La storia del babbo Giuseppe che faceva gol dalla bandierina: dalla Juve alla Guerra
Pino, bastiancontrario, detestava il ciclismo e adorava il calcio. Era bravo e talentuoso. Nella Juventus, dove giocava in quella che oggi sarebbe la ”Primavera”, allenatore e tecnici scommettevano su quell’ala destra che faceva gol direttamente dalla bandierina del corner. E lui, servendo ai tavoli del ristorante di famiglia, sognava di poter esordire un giorno nello stadio Comunale-Mussolini con addosso la maglia bianconera. Quei sogni si tramutarono in incubi sotto le bombe di una guerra che sconvolgeva il mondo.
Pino smise i panni del giocatore per rispondere alla chiamata della Marina. Radiotelegrafista a bordo di un cacciatorpediniere che venne affondato davanti alle coste della Grecia. Catturato dai nazi, venne rinchiuso in un campo di concentramento nei pressi di Cracovia, in Polonia. Torino e la Juventus erano malinconici ricordi. E che buono era il pane con l’olio e il sale per chi, come lui e tutti gli altri prigionieri, doveva nutrirsi con bucce di patate.
Furono audaci e fortunati in cinque, una notte. Riuscirono a fuggire. Pino trovò ospitalità nella cantina della cascina di una famiglia polacca. Mesi vissuti come un topo. Ma vivo e pronto per tornare a casa quando il macello sarebbe finito.

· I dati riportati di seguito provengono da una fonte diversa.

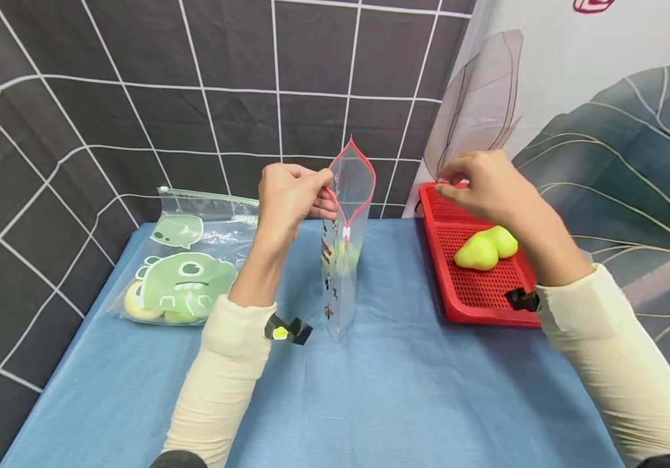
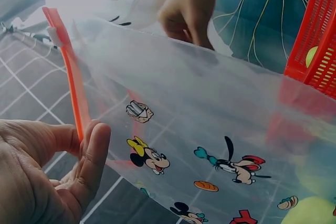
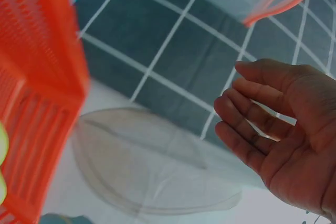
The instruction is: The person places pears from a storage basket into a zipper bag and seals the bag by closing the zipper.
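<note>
My left hand (image 1: 294, 195) pinches the red zip edge of a clear bag (image 1: 343, 279) that stands upright with its mouth apart; in the left wrist view the bag (image 2: 184, 124) shows cartoon prints, and thumb and fingers of the left hand (image 2: 58, 166) hold its rim. Yellow-green fruit (image 1: 346, 257) shows through the bag's side. My right hand (image 1: 487, 185) is in the air above the red basket (image 1: 451, 296), apart from the bag, its fingers loosely bent. In the right wrist view nothing is in the right hand (image 3: 278, 129). Yellow-green pears (image 1: 477, 252) lie in the basket.
A second clear bag (image 1: 194, 260) with green cartoon prints and a green zip lies at the left, round fruit (image 1: 141, 302) inside it. A blue cloth (image 1: 370, 390) covers the table. Behind it hangs a dark curtain (image 1: 311, 65) with white grid lines.
</note>
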`<state>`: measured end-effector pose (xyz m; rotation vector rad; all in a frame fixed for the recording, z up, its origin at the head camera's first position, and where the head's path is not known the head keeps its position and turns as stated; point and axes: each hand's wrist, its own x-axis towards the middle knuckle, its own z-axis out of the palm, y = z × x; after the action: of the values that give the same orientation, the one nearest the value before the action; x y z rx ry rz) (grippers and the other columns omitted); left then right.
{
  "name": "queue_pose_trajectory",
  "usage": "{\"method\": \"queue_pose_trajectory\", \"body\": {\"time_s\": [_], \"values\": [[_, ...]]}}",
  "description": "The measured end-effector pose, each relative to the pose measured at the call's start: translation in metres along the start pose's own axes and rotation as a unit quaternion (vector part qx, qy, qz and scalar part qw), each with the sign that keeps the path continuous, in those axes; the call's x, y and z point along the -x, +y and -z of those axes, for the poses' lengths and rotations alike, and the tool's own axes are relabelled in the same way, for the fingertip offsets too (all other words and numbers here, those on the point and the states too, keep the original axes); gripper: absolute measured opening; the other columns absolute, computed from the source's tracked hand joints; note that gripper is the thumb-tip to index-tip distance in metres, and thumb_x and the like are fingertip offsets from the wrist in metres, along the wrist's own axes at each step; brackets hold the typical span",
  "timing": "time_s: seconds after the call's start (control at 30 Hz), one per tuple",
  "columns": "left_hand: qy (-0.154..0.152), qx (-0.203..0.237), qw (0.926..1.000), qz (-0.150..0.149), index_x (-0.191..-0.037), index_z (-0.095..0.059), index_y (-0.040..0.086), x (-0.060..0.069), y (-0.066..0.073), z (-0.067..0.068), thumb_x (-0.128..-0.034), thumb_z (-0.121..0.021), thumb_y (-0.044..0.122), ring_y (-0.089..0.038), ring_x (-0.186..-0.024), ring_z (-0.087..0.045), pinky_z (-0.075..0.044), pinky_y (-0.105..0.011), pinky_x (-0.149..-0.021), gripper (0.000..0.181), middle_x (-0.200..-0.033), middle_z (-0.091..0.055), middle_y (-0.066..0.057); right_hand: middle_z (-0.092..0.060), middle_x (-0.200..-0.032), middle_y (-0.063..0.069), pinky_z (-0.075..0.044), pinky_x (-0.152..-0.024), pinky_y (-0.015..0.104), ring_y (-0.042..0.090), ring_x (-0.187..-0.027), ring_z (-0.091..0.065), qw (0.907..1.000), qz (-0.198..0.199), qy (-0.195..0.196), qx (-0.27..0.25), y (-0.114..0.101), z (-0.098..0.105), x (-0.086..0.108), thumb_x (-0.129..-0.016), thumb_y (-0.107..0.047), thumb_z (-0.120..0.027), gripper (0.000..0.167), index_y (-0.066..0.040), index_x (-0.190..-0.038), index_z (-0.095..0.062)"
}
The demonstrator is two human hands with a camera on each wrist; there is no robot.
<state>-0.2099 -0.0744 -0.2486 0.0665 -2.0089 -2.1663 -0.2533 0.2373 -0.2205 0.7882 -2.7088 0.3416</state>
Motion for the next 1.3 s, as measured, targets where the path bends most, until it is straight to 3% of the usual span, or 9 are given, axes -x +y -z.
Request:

Alla Juventus lo guardarono come fisse un fantasma. In effetti ci mancava poco. Pelle o ossa, in piedi per miracolo. Non bastava il suo sguardo di fuoco pieno di desiderio di riscatto. Ci sarebbe voluto tanto tempo per recuperare chili, forze e mente. Lui non potava aspettare. A casa c’era la moglie Anna che aspettava un bambino. Un padre deve lavorare e non può giocare. Sfogò i suoi rimasugli di passione in squadrette amatoriali, Brandizzo e Orbassano. Manon provò mai più a a segnare un gol dalla bandierina del calcio d’angolo. Pino era mio padre.